1.From Participatory Art to Research Inquiry
My practice increasingly moves between participatory art and practice-led research. I am attentive to the difference between creating participatory experiences and critically examining participation itself as a mode of feminist knowledge production.
This trajectory marks a shift from making work to questioning how knowledge, care, and authority are produced through performance.

2.Research Questions in Motion

Rather than beginning with fixed answers, my research is driven by questions that emerge through practice: what kinds of knowledge can be generated through embodied writing? How does participation shape what is spoken, withheld, or carried collectively?
What happens when Nüshu moves across cultural and diasporic contexts?

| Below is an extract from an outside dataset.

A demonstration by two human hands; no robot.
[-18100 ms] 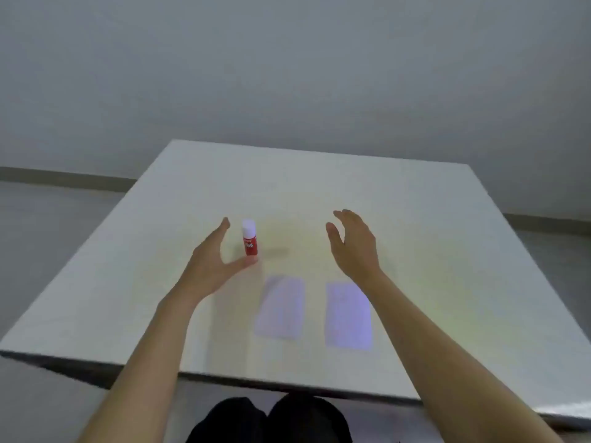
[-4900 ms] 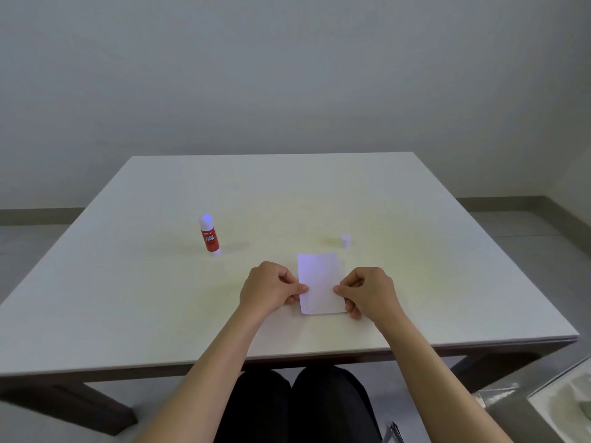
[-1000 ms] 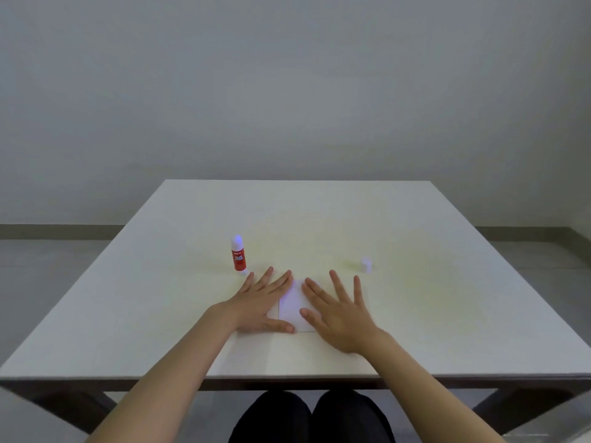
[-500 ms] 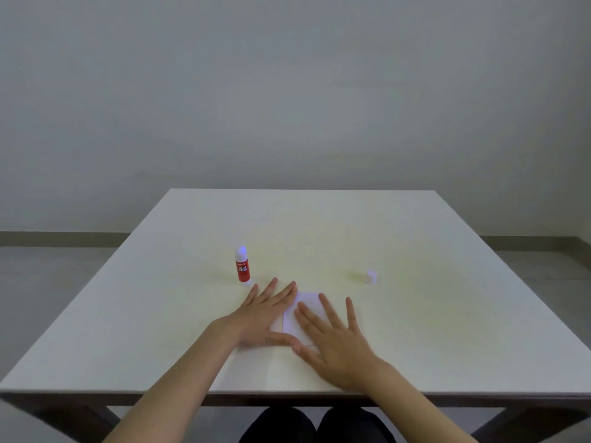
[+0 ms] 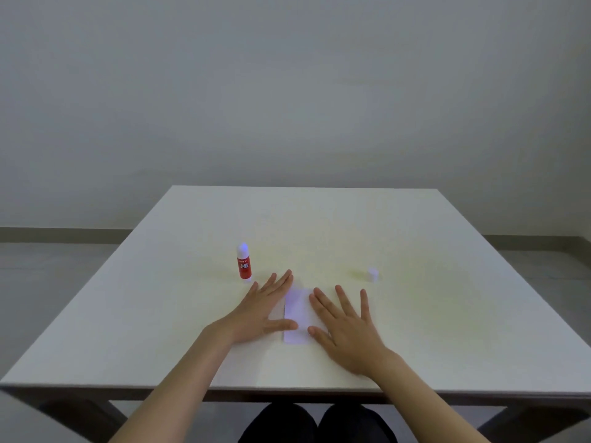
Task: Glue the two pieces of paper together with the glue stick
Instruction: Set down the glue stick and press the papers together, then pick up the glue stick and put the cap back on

3.Returning to Jiangyong: Fieldwork as Methodological Shift​​​​​​​
In 2024.3, I took a field trip back to Jiangyong County where nushu origianlly developed and invented.
Through the field trip, I realised that Nüshu is not simply a language, but an entire cultural system. It is written, sung, woven, and gathered around. It lives in melodies, materials, gestures, and communal events. These practices cannot be separated; together they form a culture shaped by women’s lives.
Understanding Nüshu in this way moved my practice beyond translation or preservation. It revealed a living ecology of language, sound, material, and collective presence.
This encounter reshaped how I understand fieldwork not as data collection, but as a way of learning when not to translate.
4.Who is involved and why?
This work grows from long-term relationships with East Asian diasporic women and migrant communities formed through workshops, performances, and collaborative settings. These are not neutral participants but communities whose experiences of migration, linguistic displacement, and cultural invisibility shape the ethical and methodological concerns of the research.

5.Ethics, Care and Withholding
I am cautious of participatory frameworks that demand disclosure or testimony. Ethical care in this research includes the right not to speak, to work through gesture, and to remain partially unseen. These considerations shape both the form and limits of my practice-led research.